Thursday, September 6, 2012

Rewarding Risk Takers


Conservatives argue that most of the wealth produced in our country should go to the investors - after all, they are the ones who have "taken the risk."

What about the workers.  No risk?

A worker risks his entire livelihood on whether the managers will screw up.  And whether the managers will decide to ship the jobs overseas or to some other state that cuts 'em a tax deal.  On whether the managers will decide they don't like his haircut or sexual orientation or type of car he drives and fire him.

A worker risks his livelihood on whether a venture capitalist will invade and and gut his pension and milk the company of its assets and toss it, shriveled and gutted into the gutters lining the "free market" abattoir. 

The idea that the capitalists deserve most of the wealth produced in our nation because they are the one's who "take risks" ignores the cold bright light of waking reality.


Monday, September 3, 2012

Some History of The Fed

"Get rid of the Fed" some guy on youtube screams.

Let's look at history. Modern commercial banking developed pretty much in tandem with the industrial revolution.

In the industrialized nations, under the "free markets" practices which were followed, there were rounds of systemic banking crashes roughly every 15 years. (Krugman argues every 5, but it depends on what you consider as included as a systemic crash.)

The Fed was formed in the early 1900s, primarily as a clearing bank - helping banks in one area of the country clear checks deposited with them which are drawn on banks in other areas.

In the early 1930s, following the crash of 29, the Fed was given expanded powers to regulate banks. Their central mission was to support "the safety and soundness of the banking system." (When I worked on the legal aspects of banking projects involving new products or variations of old products - one key part of every submission to the Fed in support of the products was an analysis of how the new product and how we would handle it conformed to safety and soundness principles..)

Through this role of the Fed, American commercial banking was stabilized, and the periodic and regular rounds of crashes were eliminated. We had a stable banking system from the 30s to 2008. (BTW: in case your thinking about the S&L crisis: The S&L crisis didn't involve fed regulated banks - S&Ls were not and are not commercial banks - and the S&L crisis arose from congress giving S&Ls vastly expanded powers with no increase in regulatory oversight.)

In the mid 80s, Reagan appointed libertarian Alan Greenspan to head the Fed. Greenspan was and remains a libertarian who is opposed to government regulatory power. (He was a personal friend of and was mentored by Ayn Rand.)

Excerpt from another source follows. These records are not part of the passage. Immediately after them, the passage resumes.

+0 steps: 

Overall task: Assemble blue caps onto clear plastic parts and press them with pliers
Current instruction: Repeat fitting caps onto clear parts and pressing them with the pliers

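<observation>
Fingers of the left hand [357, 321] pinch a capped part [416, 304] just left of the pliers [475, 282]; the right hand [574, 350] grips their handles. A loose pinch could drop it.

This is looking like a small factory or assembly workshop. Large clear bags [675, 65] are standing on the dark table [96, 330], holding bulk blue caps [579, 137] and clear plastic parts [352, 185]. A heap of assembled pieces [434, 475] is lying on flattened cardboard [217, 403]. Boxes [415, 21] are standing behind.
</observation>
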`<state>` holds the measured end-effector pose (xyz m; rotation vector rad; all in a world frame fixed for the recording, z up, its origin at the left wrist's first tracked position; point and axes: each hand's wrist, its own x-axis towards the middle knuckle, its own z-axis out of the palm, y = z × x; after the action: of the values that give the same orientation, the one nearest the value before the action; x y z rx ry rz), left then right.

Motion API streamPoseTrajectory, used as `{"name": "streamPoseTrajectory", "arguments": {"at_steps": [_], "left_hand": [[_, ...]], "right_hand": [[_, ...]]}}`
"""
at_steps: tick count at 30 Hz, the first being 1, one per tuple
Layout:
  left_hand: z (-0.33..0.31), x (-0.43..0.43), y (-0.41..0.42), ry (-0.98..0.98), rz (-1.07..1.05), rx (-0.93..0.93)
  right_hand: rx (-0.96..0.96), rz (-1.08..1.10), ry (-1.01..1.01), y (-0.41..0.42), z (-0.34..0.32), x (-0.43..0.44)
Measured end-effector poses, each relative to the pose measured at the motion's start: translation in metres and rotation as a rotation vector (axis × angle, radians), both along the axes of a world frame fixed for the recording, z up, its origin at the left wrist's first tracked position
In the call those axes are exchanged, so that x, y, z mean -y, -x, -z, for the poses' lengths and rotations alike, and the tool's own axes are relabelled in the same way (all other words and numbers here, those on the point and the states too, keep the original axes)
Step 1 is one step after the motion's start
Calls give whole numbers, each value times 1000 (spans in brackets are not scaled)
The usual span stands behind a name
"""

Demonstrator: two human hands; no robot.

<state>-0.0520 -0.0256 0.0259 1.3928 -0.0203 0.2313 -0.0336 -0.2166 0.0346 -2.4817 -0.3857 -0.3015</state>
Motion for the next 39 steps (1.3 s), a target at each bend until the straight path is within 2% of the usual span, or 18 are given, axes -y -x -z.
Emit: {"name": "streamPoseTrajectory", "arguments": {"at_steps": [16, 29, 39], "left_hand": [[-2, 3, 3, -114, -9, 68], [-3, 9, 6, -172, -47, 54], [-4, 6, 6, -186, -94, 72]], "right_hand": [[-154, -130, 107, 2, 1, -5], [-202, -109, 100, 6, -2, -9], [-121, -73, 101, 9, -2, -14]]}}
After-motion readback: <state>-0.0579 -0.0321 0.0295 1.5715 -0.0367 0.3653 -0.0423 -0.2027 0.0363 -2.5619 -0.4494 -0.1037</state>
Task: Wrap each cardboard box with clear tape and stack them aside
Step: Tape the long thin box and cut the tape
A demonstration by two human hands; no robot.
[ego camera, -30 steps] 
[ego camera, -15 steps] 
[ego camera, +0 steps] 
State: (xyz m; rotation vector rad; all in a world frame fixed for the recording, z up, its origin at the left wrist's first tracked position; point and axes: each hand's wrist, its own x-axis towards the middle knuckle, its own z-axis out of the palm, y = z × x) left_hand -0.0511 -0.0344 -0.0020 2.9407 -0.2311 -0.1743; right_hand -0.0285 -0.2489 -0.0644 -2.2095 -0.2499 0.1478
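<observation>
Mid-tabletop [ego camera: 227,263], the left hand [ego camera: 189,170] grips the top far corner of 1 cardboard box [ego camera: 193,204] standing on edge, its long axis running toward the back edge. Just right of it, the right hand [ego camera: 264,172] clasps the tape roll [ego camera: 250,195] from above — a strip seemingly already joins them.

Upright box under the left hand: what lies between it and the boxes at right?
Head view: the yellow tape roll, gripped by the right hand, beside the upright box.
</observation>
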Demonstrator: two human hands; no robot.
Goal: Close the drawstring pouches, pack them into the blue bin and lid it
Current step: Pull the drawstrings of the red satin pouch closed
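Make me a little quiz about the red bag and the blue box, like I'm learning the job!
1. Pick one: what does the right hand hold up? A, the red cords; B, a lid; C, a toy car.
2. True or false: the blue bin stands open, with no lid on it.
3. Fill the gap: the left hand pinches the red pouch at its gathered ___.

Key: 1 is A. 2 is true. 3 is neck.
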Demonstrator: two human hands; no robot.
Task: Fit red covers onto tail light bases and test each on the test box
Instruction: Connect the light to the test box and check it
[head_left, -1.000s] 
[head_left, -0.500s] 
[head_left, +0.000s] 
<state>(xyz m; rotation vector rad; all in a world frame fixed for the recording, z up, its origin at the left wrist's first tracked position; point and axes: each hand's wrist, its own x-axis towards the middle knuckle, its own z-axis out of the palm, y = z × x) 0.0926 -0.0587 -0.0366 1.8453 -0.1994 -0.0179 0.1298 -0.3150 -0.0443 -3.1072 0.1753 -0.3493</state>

Greenspan did not see his job as using a regulatory structure to assure bank system safety and soundness. He believed the banks would self-regulate, acting wisely to protect their own interests. (He did admit after 2008 that his belief was a mistake.) He reduced regulations and regulatory compliance. He actually saw his job as supporting the banks in whatever they wanted to do - not to pursue safety and soundness goals.

For up to 80 years the Fed provided us with the most stable banking system I have ever read about or experienced.

The "Libertarianized Fed" is the disaster - get rid of the libertarian influences and let the fed get back to promoting safety and soundness - and get away from supporting them whatever they do.

Getting rid of the Fed is essentially what Greenspan did - with disastrous consequences.